_REQUIRED ACTION_:
Set down the material exactly, keeping every line whole.

|---|

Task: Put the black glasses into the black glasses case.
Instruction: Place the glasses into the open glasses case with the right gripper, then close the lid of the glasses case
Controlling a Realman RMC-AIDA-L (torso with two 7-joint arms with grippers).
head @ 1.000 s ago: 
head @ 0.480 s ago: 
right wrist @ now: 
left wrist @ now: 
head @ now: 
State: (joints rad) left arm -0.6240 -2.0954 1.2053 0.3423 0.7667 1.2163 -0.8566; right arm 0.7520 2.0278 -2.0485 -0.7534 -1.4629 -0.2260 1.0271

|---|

_FINISHED TASK_:
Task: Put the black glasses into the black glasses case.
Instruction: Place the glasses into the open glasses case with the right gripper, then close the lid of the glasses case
Controlling a Realman RMC-AIDA-L (torso with two 7-joint arms with grippers).
head @ 1.000 s ago: 
head @ 0.480 s ago: 
right wrist @ now: 
left wrist @ now: 
head @ now: 
State: (joints rad) left arm -0.6240 -2.0954 1.2053 0.3423 0.7667 1.2163 -0.8566; right arm 0.7520 2.0278 -2.0485 -0.7534 -1.4629 -0.2260 1.0271

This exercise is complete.